I have a column of dates in a data table entered in 6-digit numbers as such: 201401, 201402, 201403, 201412, etc.
where the first 4 digits are the year and second two digits are month.
I'm trying to split that column into two columns, one called "year" and one called "month". Been messing around with strsplit()
but can't figure out how to get it to do number of characters instead of a string pattern, i.e. split in the middle of the 4th and 5th digit.

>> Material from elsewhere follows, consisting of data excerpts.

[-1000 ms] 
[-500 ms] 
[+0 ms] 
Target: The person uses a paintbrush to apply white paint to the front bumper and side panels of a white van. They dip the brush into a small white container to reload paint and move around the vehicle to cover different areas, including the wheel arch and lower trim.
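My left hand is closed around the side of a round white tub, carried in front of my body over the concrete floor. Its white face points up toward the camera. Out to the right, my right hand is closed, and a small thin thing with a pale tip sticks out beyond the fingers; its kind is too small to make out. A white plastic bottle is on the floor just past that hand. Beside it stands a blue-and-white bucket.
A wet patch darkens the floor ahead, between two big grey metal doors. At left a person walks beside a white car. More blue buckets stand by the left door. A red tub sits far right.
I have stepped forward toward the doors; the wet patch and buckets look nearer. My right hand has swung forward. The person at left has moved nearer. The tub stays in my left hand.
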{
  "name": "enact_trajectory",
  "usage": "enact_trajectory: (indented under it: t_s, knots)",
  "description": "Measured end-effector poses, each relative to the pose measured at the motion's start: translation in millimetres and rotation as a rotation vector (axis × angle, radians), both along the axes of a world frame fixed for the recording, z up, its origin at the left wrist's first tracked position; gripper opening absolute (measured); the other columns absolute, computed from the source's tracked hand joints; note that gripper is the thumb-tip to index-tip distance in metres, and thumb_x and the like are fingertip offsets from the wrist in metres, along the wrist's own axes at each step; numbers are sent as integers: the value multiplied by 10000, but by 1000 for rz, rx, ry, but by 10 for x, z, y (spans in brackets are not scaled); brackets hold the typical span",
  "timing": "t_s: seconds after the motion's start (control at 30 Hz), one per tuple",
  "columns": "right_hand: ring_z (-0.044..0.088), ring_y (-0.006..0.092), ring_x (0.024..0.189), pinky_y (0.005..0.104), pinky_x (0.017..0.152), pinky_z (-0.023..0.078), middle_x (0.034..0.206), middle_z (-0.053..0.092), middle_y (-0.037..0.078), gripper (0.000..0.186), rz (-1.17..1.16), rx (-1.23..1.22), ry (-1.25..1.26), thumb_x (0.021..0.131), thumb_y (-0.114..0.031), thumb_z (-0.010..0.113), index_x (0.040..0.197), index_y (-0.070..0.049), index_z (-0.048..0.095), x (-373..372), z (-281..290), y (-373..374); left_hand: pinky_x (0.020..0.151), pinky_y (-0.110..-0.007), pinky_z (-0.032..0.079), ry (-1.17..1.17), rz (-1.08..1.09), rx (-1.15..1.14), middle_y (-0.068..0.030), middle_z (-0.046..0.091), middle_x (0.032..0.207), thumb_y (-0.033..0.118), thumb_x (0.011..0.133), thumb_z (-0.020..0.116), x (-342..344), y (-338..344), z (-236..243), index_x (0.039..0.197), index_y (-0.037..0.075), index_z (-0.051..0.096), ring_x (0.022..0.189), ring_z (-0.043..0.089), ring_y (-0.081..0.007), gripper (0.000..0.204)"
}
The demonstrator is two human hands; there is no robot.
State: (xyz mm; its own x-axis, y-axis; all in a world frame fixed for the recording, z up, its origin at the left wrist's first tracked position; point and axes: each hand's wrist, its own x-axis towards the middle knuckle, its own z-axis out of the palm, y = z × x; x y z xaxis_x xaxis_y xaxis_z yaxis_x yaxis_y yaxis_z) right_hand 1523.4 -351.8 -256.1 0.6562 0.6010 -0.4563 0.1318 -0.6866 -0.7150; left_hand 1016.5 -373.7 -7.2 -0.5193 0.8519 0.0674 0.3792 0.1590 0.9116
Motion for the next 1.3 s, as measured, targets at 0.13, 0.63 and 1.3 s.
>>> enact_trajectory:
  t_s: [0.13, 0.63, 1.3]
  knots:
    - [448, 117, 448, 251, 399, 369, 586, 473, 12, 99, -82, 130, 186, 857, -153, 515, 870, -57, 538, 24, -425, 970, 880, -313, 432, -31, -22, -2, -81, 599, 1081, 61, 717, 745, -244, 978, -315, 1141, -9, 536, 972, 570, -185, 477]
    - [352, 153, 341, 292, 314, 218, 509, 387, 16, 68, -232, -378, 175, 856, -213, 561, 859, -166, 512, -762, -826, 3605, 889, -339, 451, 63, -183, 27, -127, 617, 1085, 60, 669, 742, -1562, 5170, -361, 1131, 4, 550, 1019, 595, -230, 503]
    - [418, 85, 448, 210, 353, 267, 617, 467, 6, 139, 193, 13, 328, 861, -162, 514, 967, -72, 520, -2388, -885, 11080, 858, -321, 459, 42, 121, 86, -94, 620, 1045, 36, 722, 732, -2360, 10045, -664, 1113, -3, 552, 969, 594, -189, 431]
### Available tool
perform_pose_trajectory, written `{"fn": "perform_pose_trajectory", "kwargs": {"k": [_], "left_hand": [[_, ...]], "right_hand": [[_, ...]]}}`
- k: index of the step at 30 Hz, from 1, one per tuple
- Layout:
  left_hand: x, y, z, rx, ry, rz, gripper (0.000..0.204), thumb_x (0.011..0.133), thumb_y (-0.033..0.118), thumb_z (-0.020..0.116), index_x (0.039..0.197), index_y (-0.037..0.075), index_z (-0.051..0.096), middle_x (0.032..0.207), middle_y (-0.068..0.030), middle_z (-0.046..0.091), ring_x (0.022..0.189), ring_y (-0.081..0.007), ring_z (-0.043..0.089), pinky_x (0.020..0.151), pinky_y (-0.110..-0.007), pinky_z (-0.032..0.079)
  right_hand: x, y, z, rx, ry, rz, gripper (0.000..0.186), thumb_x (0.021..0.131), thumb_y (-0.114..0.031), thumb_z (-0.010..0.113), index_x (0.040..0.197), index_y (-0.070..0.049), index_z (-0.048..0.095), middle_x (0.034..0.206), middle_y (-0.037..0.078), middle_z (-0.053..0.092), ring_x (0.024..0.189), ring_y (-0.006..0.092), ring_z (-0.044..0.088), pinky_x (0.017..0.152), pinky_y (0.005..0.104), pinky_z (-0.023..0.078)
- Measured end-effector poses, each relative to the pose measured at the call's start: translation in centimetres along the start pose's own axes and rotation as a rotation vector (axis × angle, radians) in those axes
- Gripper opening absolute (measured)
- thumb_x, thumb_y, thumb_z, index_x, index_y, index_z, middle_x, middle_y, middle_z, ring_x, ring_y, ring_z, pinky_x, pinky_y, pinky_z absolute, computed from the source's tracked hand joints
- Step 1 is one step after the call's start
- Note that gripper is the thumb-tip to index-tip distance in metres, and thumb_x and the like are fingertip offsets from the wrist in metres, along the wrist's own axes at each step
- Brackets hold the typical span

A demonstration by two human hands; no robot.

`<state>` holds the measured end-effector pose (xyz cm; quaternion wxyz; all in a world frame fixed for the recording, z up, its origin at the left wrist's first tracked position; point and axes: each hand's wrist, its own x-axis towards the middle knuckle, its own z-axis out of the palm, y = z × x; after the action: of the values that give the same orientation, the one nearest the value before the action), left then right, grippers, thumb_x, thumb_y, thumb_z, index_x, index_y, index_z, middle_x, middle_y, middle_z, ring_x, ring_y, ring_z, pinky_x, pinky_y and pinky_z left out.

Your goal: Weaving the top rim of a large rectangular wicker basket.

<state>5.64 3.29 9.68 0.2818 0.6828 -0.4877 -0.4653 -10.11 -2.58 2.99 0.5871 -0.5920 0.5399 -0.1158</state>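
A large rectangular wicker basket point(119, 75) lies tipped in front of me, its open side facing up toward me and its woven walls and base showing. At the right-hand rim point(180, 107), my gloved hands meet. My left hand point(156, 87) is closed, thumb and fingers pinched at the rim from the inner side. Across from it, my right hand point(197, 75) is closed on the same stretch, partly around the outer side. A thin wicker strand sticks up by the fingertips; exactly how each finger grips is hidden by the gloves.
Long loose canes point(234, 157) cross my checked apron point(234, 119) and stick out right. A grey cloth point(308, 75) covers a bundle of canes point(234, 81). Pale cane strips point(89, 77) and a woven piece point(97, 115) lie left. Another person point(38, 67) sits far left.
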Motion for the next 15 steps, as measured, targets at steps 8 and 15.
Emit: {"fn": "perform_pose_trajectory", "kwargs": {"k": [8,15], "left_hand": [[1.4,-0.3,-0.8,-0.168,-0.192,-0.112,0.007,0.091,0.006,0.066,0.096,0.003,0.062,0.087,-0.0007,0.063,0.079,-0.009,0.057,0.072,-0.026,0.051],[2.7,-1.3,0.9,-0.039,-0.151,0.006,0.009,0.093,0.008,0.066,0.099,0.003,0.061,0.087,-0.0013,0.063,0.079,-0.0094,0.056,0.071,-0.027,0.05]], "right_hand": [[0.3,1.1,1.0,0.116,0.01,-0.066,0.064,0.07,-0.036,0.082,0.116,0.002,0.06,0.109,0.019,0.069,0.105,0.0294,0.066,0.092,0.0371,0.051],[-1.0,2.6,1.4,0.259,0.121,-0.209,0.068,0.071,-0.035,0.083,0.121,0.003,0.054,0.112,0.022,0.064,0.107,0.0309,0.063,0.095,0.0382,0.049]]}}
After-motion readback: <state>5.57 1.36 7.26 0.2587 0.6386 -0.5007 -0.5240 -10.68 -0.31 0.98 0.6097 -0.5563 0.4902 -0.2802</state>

Without using any external package, we can do this with substr
transform(df1, Year = substr(dates, 1, 4), Month = substr(dates, 5, 6))
# dates Year Month
#1 201401 2014 01
#2 201402 2014 02
#3 201403 2014 03
#4 201412 2014 12
We have the option to remove or keep the column.
Or with sub
cbind(df1, read.csv(text=sub('(.{4})(.{2})', "\\1,\\2", df1$dates), header=FALSE))
Or using some package solutions
library(tidyr)
extract(df1, dates, into = c("Year", "Month"), "(.{4})(.{2})", remove=FALSE)
Or with data.table
library(data.table)
setDT(df1)[, tstrsplit(dates, "(?<=.{4})", perl = TRUE)]
tidyr::separate
can take an integer for its sep
parameter, which will split at a particular location:
library(tidyr)
df <- data.frame(date = c(201401, 201402, 201403, 201412))
df %>% separate(date, into = c('year', 'month'), sep = 4)
#> year month
#> 1 2014 01
#> 2 2014 02
#> 3 2014 03
#> 4 2014 12
Note the new columns are character; add convert = TRUE
to coerce back to numbers.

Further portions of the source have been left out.